Footnotes: 1. Ovod V, Ramsey KN, Mawuenyega KG, et al. Amyloid β concentrations and stable isotope labeling kinetics of human plasma specific to central nervous system amyloidosis. Alzheimers Dement. 2017 Aug;13(8):841-849. PubMed 28734653
2. Yamashita K, Miura M, Watanabe S, et al. Fully automated and highly specific plasma β-amyloid immunoassays predict β-amyloid status defined by amyloid positron emission tomography with high accuracy. Alzheimers Res Ther. 2022 Jun 23;14(1):86. PubMed 35739591
3. Yamashita K, Watanabe S, Ishiki K, et al. Fully automated chemiluminescence enzyme immunoassays showing high correlation with immunoprecipitation mass spectrometry assays for β-amyloid (1-40) and (1-42) in plasma samples. Biochem Biophys Res Commun. 2021 Oct 22;576:22-26. PubMed 34478915
4. Karikari TK, Pascoal TA, Ashton NJ, et al. Blood phosphorylated tau 181 as a biomarker for Alzheimer's disease: a diagnostic performance and prediction modelling study using data from four prospective cohorts. Lancet Neurol. 2020 May;19(5):422-433. PubMed 32333900
5. Thijssen EH, La Joie R, Wolf A, et al. Diagnostic value of plasma phosphorylated tau181 in Alzheimer's disease and frontotemporal lobar degeneration. Nat Med. 2020 Mar;26(3):387-397. PubMed 32123386
6. Janelidze S, Mattsson N, Palmqvist S, et al. Plasma P-tau181 in Alzheimer's disease: relationship to other biomarkers, differential diagnosis, neuropathology and longitudinal progression to Alzheimer's dementia. Nat Med. 2020 Mar;26(3):379-386. PubMed 32123385
7. Palmqvist S, Stomrud E, Cullen N, et al. An accurate fully automated panel of plasma biomarkers for Alzheimer's disease. Alzheimers Dement. 2023 Apr;19(4):1204-1215. PubMed 35950735
8. Janelidze S, Palmqvist S, Leuzy A, et al. Detecting amyloid positivity in early Alzheimer's disease using combinations of plasma Aβ42/Aβ40 and p-tau. Alzheimers Dement. 2022 Feb;18(2):283-293. PubMed 34151519
9. Ebenau JL, Pelkmans W, Verberk IMW, et al. Association of CSF, plasma, and imaging markers of neurodegeneration with clinical progression in people with subjective cognitive decline. Neurology. 2022 Mar 29;98(13):e1315-e1326. PubMed 35110378
10. Iaccarino L, Burnham SC, Dell'Agnello G, Dowsett SA, Epelbaum S. Diagnostic Biomarkers of Amyloid and Tau Pathology in Alzheimer's Disease: An Overview of Tests for Clinical Practice in the United States and Europe. J Prev Alzheimers Dis. 2023;10(3):426-442. PubMed 37357283

Collection Details:

Collection Instructions:

Specimen Plasma, frozen

Volume: 3 mL

Minimum Volume: 2.5 mL (Note: This volume does not allow for repeat testing.)

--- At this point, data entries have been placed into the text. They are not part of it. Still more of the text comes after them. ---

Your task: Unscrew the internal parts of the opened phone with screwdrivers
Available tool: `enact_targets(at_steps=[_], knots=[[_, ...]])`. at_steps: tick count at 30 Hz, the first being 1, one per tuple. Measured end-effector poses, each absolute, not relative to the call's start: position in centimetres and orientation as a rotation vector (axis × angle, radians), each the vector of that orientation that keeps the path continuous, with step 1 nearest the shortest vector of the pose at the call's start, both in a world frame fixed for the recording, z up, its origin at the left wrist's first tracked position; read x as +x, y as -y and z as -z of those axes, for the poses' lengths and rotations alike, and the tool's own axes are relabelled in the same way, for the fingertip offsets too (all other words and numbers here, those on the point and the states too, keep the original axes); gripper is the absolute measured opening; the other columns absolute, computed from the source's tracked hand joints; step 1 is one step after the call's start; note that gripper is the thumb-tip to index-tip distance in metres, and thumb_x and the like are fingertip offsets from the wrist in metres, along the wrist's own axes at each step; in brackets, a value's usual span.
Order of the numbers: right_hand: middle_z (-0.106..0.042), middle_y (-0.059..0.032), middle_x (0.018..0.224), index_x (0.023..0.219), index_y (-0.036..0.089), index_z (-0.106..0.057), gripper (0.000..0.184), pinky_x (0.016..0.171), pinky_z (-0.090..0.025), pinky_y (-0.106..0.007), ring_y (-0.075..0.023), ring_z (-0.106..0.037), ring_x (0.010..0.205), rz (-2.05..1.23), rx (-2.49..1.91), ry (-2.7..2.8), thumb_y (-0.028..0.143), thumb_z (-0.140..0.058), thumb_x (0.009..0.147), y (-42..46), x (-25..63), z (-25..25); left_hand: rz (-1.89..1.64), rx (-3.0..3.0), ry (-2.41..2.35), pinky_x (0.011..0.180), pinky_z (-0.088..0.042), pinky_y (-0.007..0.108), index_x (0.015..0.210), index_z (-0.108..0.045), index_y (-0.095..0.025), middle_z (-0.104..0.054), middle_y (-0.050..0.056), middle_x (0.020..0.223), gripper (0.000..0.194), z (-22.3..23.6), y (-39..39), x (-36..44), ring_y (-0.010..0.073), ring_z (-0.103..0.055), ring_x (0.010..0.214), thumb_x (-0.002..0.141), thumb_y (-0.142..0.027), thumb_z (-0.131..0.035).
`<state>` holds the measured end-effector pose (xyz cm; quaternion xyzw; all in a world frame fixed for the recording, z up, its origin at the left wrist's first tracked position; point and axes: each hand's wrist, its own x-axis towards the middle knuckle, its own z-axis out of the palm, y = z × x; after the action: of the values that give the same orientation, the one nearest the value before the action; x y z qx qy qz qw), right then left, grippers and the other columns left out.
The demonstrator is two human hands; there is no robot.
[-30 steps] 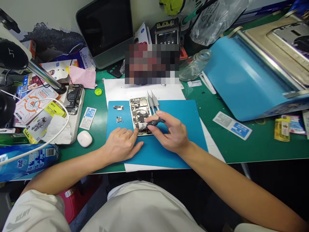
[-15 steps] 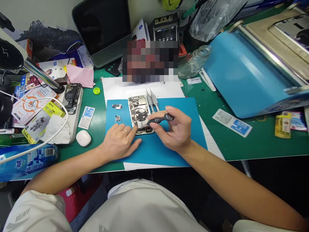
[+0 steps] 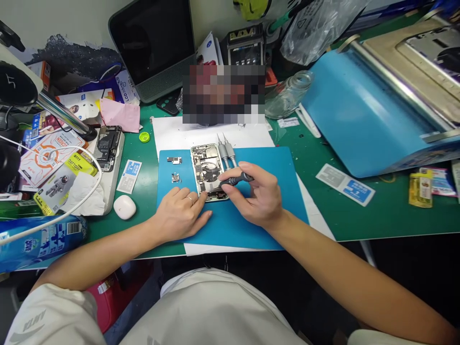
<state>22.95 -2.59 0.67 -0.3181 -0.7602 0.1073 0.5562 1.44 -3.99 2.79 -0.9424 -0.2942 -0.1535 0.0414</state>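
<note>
An opened phone lies on the blue mat with its inner parts showing. My left hand rests at its lower left, index fingertip on the phone's edge and thumb held apart. My right hand pinches a dark-handled screwdriver between thumb and fingers, tilted low over the phone's lower right part. Its tip is too small to make out. Two grey screwdrivers lie beside the phone's upper right. Left of the phone sit two small metal phone parts, one above the other.
Another opened phone lies on a white box at left, near a white earbud case. A lamp post and white cable cross that side. A glass jar and a blue-covered machine stand at back right.
The screwdriver and my right hand have shifted very slightly, with the handle's end tipped a little lower. My left hand stays at the phone's edge.
</note>
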Motion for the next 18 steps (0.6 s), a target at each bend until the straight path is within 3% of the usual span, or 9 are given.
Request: enact_targets(at_steps=[18], knots=[[-0.078, -0.0059, 0.099, 0.149, 0.030, -0.037, 0.073, 0.071, -0.064, -0.038, -0.0214, -0.074, 0.083, -0.173, -0.819, 1.845, 0.008, -0.069, 0.087, 2.73, 23.05, -0.86, 0.507, -2.871, 0.870, 0.057, -0.035, 0.037, 0.119, -0.065, -0.004, -0.065, 0.006, 0.075, 0.044, -2.70, 4.03, 1.49, 0.0206, -0.059, 0.067, 0.103, -0.040, -0.047]])
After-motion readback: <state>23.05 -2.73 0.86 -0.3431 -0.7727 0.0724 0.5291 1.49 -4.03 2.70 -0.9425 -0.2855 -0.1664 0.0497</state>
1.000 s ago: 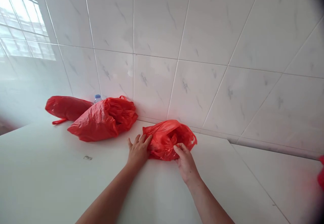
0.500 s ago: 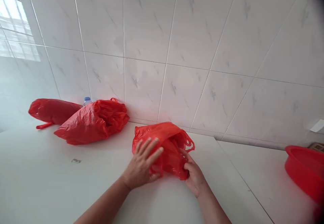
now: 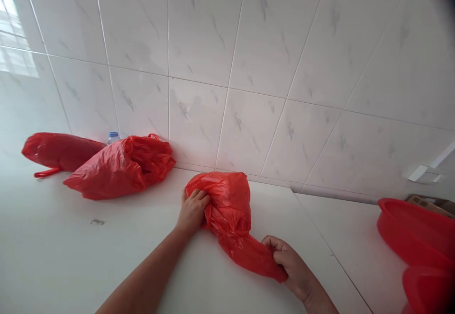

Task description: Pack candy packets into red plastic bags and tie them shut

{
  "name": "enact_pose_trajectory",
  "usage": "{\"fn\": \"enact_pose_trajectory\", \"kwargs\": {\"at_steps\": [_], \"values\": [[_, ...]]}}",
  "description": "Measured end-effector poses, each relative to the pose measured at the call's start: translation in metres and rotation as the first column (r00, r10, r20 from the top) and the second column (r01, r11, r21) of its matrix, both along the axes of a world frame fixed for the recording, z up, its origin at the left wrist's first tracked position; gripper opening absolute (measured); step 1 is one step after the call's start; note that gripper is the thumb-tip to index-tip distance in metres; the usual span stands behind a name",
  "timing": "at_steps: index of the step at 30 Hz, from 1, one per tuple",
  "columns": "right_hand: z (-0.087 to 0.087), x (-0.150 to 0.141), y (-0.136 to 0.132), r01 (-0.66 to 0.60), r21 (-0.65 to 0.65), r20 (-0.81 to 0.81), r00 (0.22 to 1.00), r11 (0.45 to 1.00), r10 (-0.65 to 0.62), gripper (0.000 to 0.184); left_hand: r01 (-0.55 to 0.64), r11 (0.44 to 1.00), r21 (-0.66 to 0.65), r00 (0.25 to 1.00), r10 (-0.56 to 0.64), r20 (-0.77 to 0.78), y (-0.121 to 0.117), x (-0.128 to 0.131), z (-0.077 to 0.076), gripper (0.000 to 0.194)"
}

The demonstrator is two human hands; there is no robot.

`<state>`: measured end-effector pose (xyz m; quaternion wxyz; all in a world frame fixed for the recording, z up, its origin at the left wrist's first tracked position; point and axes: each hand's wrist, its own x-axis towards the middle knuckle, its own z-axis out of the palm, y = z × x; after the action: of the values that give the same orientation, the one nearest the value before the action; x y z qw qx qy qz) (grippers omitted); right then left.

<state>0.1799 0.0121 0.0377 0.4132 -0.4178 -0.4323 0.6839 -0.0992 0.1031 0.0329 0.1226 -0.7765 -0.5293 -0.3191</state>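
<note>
A bulging red plastic bag (image 3: 227, 195) lies on the white tabletop close to the tiled wall. My left hand (image 3: 194, 210) presses on its left side, fingers bent and dug into the crumpled plastic. At the lower right, my right hand (image 3: 284, 259) grips the bag's gathered end, which is stretched out towards me. What the bag contains is hidden. Two more red plastic bags stand to the left: a crumpled one (image 3: 121, 167) in front and a smoother one (image 3: 64, 150) behind it. Between them and the wall, a clear bottle's blue cap (image 3: 113, 134) shows.
At the right edge are a large red basin (image 3: 394, 228) and a second red container (image 3: 419, 285). A cardboard box (image 3: 430, 204) sits behind them, below a white power socket (image 3: 426, 174). A seam divides the white surface (image 3: 330, 252). The tiled wall (image 3: 199, 115) bounds the back.
My right hand has moved down and right, drawing the bag's end out into a long tail. My left hand, spread over the bag before, now grips its left side. The view has shifted rightward.
</note>
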Motion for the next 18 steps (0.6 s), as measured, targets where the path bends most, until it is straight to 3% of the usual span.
{"fn": "enact_pose_trajectory", "kwargs": {"at_steps": [5,8,10,12,13,14,15,16,17,18], "values": [[-0.022,0.024,0.01,0.298,0.013,-0.171,0.941,0.955,-0.291,0.012,-0.105,0.99,0.097,0.992,0.098,0.074,-0.001,-0.006,-0.003,0.025],[-0.027,0.031,0.017,0.424,0.034,-0.149,0.897,0.905,-0.415,0.024,-0.116,0.978,0.173,0.991,0.102,0.091,-0.004,-0.004,-0.007,0.035],[-0.022,0.029,0.016,0.558,0.087,-0.005,0.829,0.826,-0.559,0.037,-0.064,0.975,0.212,0.996,0.051,0.069,-0.007,0.002,-0.01,0.046],[-0.014,0.019,0.009,0.667,0.365,0.215,0.619,0.65,-0.756,0.043,0.03,0.974,0.223,0.999,-0.035,0.018,-0.012,0.011,-0.012,0.052],[-0.011,0.011,0.004,0.618,0.577,0.277,0.467,0.534,-0.84,0.042,0.081,0.972,0.219,0.997,-0.081,-0.011,-0.014,0.015,-0.013,0.052],[-0.009,0.002,-0.001,0.472,0.774,0.284,0.337,0.422,-0.898,0.04,0.128,0.969,0.209,0.992,-0.123,-0.036,-0.017,0.019,-0.013,0.049],[-0.008,-0.008,-0.007,0.261,0.907,0.26,0.272,0.332,-0.926,0.038,0.168,0.966,0.198,0.986,-0.16,-0.056,-0.02,0.023,-0.014,0.046],[-0.01,-0.018,-0.011,0.052,0.96,0.252,0.267,0.275,-0.93,0.04,0.199,0.962,0.188,0.979,-0.189,-0.07,-0.023,0.027,-0.013,0.045],[-0.013,-0.028,-0.014,-0.105,0.961,0.274,0.281,0.255,-0.92,0.045,0.224,0.958,0.18,0.974,-0.212,-0.082,-0.025,0.029,-0.013,0.046],[-0.018,-0.038,-0.016,-0.21,0.939,0.325,0.292,0.271,-0.899,0.053,0.243,0.956,0.166,0.969,-0.23,-0.092,-0.027,0.032,-0.012,0.051]]}}
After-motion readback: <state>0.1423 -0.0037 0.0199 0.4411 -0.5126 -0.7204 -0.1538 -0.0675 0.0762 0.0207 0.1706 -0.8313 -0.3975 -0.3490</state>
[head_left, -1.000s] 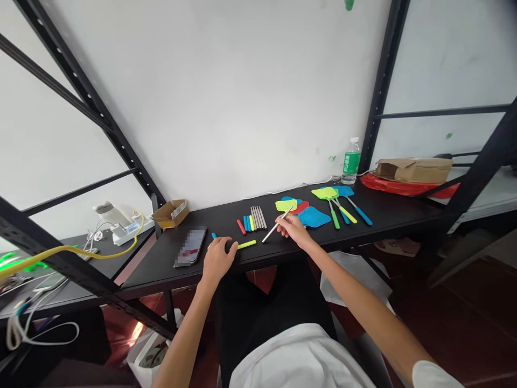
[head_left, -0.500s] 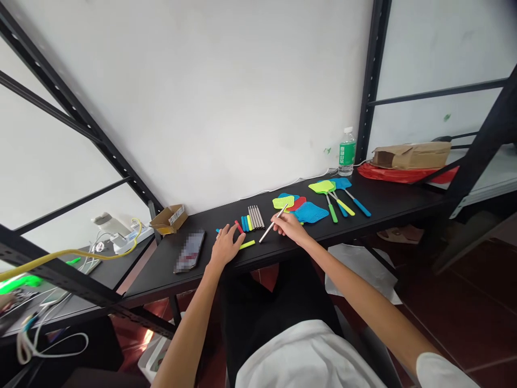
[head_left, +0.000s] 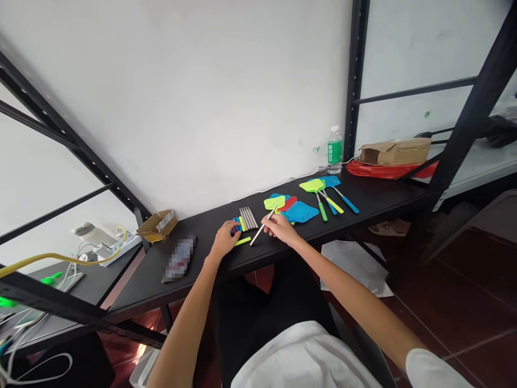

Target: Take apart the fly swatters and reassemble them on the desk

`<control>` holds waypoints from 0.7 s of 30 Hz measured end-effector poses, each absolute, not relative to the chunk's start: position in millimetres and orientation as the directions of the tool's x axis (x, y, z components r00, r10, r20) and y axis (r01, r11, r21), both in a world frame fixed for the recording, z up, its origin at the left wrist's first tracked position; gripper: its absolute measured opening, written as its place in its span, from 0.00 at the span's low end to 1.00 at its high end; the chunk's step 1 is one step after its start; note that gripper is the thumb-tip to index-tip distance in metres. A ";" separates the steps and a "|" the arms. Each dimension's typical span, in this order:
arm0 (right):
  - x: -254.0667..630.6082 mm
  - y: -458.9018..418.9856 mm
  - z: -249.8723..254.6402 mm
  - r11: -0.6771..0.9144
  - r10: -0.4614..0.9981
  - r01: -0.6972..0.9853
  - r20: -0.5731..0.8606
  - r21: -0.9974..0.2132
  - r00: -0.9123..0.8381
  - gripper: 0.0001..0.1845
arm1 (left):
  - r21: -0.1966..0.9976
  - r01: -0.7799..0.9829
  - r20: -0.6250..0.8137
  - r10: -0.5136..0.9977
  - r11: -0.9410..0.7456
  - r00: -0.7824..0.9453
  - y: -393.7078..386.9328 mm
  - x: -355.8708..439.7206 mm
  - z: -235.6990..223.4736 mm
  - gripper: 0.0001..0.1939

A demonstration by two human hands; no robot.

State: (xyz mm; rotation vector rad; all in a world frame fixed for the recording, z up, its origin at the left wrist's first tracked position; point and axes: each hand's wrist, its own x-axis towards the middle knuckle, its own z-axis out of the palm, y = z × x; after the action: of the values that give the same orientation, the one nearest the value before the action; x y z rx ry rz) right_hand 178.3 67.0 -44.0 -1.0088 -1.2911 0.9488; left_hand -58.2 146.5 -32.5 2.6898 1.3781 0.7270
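Right hand (head_left: 278,227), center of frame, pinches a silver rod (head_left: 263,226), tilted, lower end toward the left. Left hand (head_left: 226,237), left of center, fingers bent over the small colored grips (head_left: 242,223) (blue, yellow, red visible); can't tell if it's clenched on any. Loose lime grip (head_left: 243,241) lies just beside it, nearer the front edge of the black table (head_left: 388,191). Row of metal rods (head_left: 248,218) right next to the colored grips. Mesh swatter heads (head_left: 299,212), lime, red, blue, overlap right of center, beyond the right hand. Fly swatters (head_left: 323,199) with handles on, further right, fanned out. Bottle (head_left: 334,151), green label, upright behind them. Right side: open carton (head_left: 395,152) on red plastic (head_left: 375,171). Left side: phone (head_left: 180,258), blurred, and small cardboard box (head_left: 157,225) behind it.
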 end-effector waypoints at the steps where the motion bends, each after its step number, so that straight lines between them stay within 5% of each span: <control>1: 178.5 66.9 -43.8 0.295 0.954 0.005 0.294 -0.956 0.057 0.11 | 0.239 0.757 0.388 0.774 -0.608 0.500 148.8 -58.1 -32.0 0.18; 15: 179.9 66.7 -44.6 0.274 0.960 -0.042 0.271 -0.961 0.070 0.09 | 0.170 0.762 0.437 0.741 -0.624 0.510 78.0 -82.4 -32.0 0.20; 21: 180.2 65.7 -46.3 0.281 0.958 -0.031 0.279 -0.959 0.060 0.10 | 0.252 0.769 0.422 0.782 -0.587 0.458 52.6 -93.6 -37.0 0.16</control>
State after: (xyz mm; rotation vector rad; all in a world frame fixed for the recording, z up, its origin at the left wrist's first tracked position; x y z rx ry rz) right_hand 180.2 65.7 -46.3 -0.9963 -1.2619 0.9776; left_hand -93.6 52.6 -37.0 2.6607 1.4160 0.7905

Container: Lavender-top (EDTA) tube, screw-capped frozen transport tube

Collection: Draw blood into an EDTA tube. Separate plasma from blood via centrifugation (>1500 g for 10 minutes) within 40 minutes after blood collection. Transfer EDTA to a Labcorp polypropylene transport tube and seal.

Plasma samples may be stored for up to six hours at 2°C to 8°C prior to placing in dry ice (for shipment) or an ultra-low freezer transfer (< -60°C).

Do not freeze samples at -20°C; analyte stability is not preserved.